Assignment »
From the data below, return the exact lines starting at the line containing "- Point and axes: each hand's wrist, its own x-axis" and ending at the line containing "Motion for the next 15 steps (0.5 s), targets", both included, and nothing else.

*** Opening of Given data ***

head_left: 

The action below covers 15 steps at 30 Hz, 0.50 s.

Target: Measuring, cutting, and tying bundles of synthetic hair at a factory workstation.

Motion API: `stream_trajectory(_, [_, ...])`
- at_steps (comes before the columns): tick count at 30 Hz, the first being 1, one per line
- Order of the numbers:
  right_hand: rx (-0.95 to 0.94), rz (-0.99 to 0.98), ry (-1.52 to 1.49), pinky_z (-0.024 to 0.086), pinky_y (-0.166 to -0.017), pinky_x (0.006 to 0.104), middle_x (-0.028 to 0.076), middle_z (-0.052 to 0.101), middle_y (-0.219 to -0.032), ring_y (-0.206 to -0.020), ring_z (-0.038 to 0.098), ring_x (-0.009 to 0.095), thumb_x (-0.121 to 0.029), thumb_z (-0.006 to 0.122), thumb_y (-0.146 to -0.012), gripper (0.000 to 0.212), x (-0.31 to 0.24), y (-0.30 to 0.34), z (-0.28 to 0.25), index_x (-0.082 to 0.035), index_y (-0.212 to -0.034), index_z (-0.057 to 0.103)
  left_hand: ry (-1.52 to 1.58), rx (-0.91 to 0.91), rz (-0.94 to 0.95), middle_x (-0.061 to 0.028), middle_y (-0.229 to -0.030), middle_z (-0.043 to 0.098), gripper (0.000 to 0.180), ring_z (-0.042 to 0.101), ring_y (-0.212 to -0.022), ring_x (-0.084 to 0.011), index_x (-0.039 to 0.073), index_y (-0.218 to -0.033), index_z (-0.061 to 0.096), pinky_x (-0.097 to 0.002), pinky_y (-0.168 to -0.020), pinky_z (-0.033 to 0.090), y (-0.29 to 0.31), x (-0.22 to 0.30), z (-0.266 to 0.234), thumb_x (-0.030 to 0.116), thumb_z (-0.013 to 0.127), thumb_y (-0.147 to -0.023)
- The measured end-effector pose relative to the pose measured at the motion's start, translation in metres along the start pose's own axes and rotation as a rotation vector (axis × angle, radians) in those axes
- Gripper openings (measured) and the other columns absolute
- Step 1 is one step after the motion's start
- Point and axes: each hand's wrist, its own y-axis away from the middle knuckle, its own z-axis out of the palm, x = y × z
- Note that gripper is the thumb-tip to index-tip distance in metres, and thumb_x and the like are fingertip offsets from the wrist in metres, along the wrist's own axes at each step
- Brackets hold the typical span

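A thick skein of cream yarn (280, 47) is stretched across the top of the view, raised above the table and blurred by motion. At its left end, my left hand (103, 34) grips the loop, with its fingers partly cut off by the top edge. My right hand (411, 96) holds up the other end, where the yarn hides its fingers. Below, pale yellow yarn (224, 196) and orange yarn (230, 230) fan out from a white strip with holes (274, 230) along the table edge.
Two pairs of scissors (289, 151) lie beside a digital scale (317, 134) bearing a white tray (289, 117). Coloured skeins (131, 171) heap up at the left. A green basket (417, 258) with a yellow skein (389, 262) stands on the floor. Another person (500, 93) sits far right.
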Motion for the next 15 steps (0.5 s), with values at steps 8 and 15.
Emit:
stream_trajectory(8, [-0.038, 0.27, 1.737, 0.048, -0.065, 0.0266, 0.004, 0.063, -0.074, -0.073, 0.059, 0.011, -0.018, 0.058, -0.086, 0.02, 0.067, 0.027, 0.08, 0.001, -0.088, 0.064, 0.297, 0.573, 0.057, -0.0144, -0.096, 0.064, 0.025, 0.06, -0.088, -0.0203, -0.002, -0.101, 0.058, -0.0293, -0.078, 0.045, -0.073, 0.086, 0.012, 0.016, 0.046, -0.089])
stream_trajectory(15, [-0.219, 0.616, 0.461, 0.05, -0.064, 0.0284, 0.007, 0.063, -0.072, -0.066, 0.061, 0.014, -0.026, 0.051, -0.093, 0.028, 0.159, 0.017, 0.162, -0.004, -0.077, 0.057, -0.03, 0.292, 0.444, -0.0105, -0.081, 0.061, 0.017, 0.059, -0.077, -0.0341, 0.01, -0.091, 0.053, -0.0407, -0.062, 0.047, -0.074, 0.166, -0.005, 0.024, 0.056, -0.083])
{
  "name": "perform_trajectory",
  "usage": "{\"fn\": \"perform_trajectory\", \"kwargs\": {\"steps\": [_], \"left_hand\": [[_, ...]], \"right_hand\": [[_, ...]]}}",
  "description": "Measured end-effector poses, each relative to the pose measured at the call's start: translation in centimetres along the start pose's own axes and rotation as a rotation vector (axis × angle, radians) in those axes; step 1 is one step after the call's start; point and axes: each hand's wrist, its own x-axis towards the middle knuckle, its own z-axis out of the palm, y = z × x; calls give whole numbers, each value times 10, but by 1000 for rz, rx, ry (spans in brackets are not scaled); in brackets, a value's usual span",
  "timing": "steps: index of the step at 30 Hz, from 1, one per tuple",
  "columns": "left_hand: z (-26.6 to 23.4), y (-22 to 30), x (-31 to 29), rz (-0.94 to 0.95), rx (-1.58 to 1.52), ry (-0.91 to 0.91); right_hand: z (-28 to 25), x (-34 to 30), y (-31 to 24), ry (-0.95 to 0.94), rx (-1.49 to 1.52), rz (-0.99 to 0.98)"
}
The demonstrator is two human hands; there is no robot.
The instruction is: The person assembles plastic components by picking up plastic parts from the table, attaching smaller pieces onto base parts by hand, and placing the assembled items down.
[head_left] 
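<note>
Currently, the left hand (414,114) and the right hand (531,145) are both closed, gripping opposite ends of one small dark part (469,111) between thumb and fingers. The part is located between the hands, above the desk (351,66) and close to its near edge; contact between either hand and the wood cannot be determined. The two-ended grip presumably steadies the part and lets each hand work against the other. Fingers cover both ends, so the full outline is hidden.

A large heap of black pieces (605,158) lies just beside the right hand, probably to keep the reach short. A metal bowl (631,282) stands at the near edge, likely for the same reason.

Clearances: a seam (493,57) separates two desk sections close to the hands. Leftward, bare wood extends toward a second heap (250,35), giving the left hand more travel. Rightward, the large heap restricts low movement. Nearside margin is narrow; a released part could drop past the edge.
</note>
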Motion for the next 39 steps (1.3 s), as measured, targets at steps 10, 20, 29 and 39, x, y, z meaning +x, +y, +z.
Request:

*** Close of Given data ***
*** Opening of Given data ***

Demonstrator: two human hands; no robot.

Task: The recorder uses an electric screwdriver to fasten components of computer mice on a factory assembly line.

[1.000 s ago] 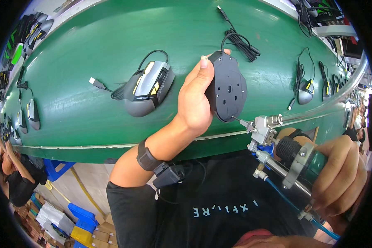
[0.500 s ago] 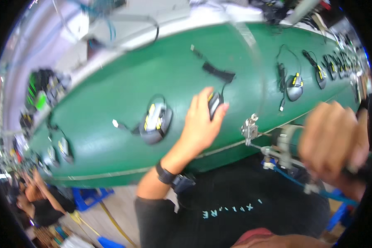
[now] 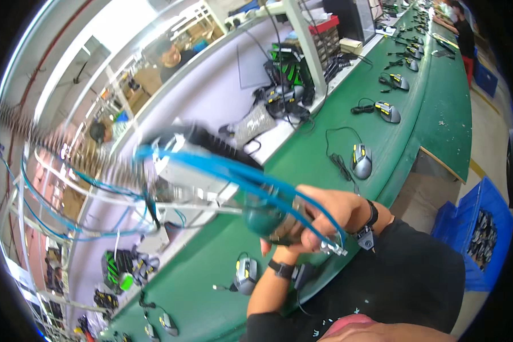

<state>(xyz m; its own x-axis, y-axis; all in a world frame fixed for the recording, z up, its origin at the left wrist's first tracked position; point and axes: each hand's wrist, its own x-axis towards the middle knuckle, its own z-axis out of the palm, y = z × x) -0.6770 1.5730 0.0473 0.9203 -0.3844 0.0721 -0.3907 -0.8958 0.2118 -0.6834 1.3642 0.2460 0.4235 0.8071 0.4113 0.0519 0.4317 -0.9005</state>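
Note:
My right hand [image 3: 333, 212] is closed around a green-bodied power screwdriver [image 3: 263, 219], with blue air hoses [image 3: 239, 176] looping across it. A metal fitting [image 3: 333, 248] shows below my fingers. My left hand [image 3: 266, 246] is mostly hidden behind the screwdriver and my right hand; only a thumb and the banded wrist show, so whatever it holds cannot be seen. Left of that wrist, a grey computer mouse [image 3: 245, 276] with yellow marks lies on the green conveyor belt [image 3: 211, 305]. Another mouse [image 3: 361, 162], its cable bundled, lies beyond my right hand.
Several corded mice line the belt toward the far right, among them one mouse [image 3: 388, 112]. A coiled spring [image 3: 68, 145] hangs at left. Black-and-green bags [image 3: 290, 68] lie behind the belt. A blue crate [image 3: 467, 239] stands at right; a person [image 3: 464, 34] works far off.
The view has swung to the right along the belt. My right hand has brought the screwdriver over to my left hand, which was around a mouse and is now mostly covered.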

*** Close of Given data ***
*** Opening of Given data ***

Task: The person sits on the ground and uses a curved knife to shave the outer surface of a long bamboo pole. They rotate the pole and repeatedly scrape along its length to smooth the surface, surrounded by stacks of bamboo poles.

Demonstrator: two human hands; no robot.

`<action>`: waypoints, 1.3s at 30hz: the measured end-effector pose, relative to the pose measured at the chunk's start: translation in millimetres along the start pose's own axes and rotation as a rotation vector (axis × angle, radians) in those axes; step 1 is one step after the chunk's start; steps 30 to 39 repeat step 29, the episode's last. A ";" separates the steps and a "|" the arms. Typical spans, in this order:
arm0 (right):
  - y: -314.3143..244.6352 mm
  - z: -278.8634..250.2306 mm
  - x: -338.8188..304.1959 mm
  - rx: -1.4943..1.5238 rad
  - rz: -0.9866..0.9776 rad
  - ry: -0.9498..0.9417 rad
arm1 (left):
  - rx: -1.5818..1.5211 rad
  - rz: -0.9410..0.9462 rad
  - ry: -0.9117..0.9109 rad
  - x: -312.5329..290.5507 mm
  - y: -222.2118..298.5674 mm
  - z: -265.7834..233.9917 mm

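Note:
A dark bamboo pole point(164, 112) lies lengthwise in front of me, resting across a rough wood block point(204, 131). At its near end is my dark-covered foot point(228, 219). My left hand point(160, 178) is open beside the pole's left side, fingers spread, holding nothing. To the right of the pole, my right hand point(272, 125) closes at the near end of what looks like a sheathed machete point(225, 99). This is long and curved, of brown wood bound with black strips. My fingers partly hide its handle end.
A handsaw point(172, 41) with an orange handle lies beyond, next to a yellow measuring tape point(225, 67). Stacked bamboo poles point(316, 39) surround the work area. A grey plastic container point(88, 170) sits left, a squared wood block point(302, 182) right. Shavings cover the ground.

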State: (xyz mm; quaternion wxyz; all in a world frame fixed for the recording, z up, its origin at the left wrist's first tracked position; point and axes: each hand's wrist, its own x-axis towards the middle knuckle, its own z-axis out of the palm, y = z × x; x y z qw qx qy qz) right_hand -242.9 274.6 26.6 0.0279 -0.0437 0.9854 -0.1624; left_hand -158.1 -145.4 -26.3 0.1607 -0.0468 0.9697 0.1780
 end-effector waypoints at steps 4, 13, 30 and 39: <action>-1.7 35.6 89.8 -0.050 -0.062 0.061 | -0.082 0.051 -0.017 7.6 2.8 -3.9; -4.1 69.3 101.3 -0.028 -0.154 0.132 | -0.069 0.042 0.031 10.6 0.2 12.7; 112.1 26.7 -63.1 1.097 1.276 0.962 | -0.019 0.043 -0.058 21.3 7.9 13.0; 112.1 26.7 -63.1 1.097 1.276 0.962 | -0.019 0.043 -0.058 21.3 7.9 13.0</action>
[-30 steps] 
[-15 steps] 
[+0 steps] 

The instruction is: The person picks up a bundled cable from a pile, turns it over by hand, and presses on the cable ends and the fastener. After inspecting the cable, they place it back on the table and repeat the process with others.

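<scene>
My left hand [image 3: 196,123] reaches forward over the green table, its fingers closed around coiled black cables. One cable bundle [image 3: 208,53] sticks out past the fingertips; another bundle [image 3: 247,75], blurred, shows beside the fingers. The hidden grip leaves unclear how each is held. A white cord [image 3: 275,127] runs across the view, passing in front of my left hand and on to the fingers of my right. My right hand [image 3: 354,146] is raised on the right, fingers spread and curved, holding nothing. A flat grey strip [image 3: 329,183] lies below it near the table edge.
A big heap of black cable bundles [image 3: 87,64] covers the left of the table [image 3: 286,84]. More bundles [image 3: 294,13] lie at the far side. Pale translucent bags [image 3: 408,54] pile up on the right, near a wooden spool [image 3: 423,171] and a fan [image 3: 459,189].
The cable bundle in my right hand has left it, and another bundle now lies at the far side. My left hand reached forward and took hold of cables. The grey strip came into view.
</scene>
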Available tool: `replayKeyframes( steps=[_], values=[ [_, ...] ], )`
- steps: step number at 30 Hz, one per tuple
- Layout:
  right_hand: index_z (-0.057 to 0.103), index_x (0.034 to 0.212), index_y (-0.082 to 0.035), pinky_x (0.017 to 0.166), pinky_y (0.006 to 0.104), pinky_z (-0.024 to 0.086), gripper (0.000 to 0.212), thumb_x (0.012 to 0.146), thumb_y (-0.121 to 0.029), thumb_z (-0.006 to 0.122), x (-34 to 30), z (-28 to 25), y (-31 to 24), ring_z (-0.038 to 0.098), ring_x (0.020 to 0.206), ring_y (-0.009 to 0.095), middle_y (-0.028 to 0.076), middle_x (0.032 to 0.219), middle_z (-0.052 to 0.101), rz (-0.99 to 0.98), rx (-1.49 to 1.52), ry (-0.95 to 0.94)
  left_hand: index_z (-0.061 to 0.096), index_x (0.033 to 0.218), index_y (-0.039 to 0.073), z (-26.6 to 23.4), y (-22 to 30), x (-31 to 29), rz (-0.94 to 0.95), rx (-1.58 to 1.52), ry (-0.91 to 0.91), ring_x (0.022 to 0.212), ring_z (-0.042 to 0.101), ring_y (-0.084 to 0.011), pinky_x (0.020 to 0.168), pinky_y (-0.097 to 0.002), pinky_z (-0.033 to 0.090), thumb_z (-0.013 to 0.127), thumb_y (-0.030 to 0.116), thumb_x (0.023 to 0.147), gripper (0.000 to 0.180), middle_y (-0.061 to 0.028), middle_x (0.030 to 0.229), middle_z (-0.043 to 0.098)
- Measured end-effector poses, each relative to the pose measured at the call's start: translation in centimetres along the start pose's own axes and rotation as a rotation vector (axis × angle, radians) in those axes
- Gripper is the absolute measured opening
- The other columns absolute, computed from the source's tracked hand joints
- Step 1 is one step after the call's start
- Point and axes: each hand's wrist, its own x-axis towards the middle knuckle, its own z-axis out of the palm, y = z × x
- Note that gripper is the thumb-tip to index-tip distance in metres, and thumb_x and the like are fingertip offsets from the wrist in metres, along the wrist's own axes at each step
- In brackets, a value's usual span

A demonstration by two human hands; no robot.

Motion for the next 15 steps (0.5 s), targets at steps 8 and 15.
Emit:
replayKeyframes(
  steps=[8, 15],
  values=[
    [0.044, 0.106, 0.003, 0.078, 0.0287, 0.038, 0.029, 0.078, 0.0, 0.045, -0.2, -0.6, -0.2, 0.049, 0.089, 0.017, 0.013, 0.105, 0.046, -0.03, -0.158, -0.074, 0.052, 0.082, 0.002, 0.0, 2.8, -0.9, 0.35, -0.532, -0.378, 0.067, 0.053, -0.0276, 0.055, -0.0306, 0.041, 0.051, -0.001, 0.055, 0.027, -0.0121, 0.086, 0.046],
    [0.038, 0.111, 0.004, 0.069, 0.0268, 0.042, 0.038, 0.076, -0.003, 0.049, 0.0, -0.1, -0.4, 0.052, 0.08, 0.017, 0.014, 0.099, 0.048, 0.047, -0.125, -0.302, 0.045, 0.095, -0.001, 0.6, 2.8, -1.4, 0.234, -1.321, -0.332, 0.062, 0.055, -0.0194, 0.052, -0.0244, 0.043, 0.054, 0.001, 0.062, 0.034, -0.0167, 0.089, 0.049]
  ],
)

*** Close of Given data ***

Solution to this task »
- Point and axes: each hand's wrist, its own x-axis towards the middle knuckle, its own z-axis out of the palm, y = z × x
- Note that gripper is the thumb-tip to index-tip distance in metres, and thumb_x and the like are fingertip offsets from the wrist in metres, along the wrist's own axes at each step
- In brackets, a value's usual span

A demonstration by two human hands; no robot.

Motion for the next 15 steps (0.5 s), targets at steps 8 and 15.

With the answer given, the exercise is complete.